Sometimes you hear voices, but can't always understand what they say. Sometimes you know of danger before it happens. You can get into doors that have been sealed for centuries. You're never sick. Once, when you were a child, you fell off a cliff and broke so many bones you should have died. But you survived by eating shiny rocks, and after a few days, you were fine.


Shiny rocks? Did I get a side of moss with that ? (aka um, yea right; make sure to flesh this part out well)



Quote:

On your world, you were called a Machine Talker, and the brutal theocracy persecuted everyone like you. When they discovered your gift, you had to flee. Now you've arrived at a destinatation that's been calling you, the most advanced world known in the galaxy.


'Machine Talker' .. well have to be called something I guess.

oh persecuted.. reason for conflict and adventure; good.

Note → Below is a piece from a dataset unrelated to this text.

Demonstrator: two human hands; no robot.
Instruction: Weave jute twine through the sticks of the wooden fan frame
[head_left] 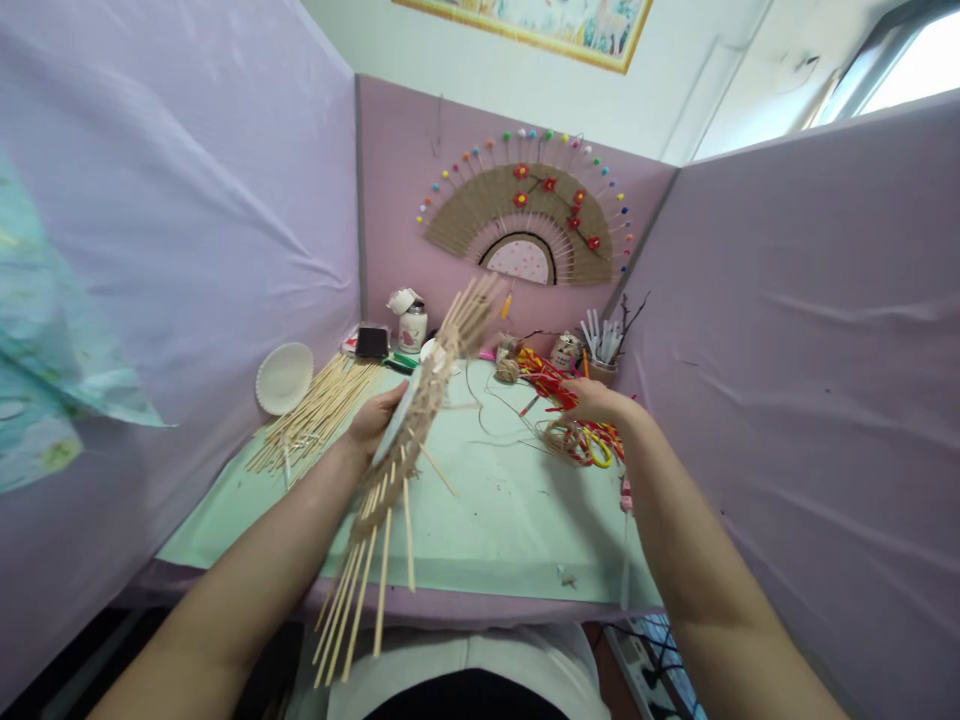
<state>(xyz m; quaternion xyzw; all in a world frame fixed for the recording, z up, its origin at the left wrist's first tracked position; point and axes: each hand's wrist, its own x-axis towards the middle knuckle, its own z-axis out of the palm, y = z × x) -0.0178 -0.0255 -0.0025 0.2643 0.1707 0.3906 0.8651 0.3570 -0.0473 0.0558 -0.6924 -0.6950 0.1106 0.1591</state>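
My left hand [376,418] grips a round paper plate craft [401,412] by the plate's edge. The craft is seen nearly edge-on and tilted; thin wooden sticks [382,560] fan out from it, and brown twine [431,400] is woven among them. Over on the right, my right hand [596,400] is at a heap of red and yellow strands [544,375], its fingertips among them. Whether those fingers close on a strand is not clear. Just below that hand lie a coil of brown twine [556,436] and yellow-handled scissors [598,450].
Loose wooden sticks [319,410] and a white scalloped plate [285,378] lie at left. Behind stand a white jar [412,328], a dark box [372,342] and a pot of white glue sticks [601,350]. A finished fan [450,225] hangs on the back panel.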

'inner voice' = plot/how to play help for no good reason; Good.



Quote:

Your hope is to build a new life. But soon you learn that your gifts are accelerating. You suddenly have the power to control more and more. And now people are trying to kill you.


My hope is to find answers.
Oh people trying to kill me; more conflict etc. Reasonable/Good.



Quote:

Ultimately, you learn that you are central to the plans of one of many Illuminati factions, each backed by a fragment of the godlike AI that once served Galactic civilization. You carry miraculous, lost Galactic technology throughout your body, passed down over the generations. Now, a faction has infected you with the seed for a Core, a new, ultrapowerful AI that, if it gains enough power, could assimilate all others.


Cool, the plot thickens!

you carry..miraculous..lost..technology ... neat, I'm special..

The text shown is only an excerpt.